Barbara Pfenniger, responsable alimentation à la Fédération romande des consommateurs (FRC)

L’essor des épiceries spécialisées dans le vrac se poursuit hors des centres urbains. Y a-t-il de l’avenir en campagne pour ce mode de consommation?
Ces magasins proposent une offre complémentaire aux artisans boulangers, fromagers et bouchers et aux marchés paysans traditionnels. Authenticité, transparence et durabilité sont des arguments qui touchent les consommateurs recherchant une alternative aux produits de masse. Les nouvelles épiceries comblent ces attentes en offrant des produits de proximité, équitables et peu transformés.

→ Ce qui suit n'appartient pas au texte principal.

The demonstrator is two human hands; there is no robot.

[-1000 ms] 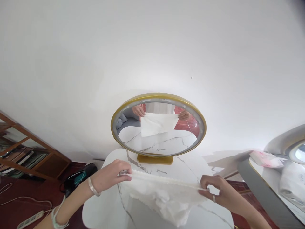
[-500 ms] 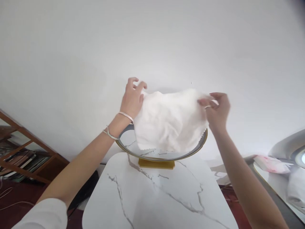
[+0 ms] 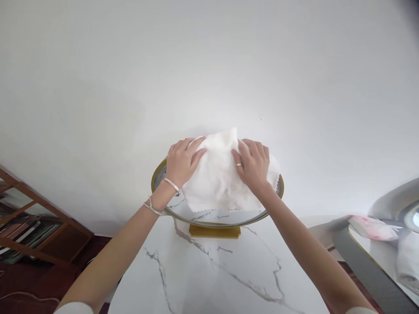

Pour être proches du public, les heures d’ouverture doivent toutefois être adaptées aux besoins de cette population.

Ces épiceries de village ont-elles d’autres vocations que le zéro déchet?
Au-delà du zéro déchet et de la possibilité d’acheter exactement la quantité nécessaire, beaucoup de ces épiceries veulent offrir un modèle de consommation complémentaire aux achats au supermarché, par le choix de l’assortiment et par le dialogue avec et entre les clients. Ce rôle social de plate-forme d’échange d’idées et de recettes est une plus-value intéressante pour les consommateurs. Elles soutiennent aussi l’économie locale en s’approvisionnant auprès de producteurs locaux.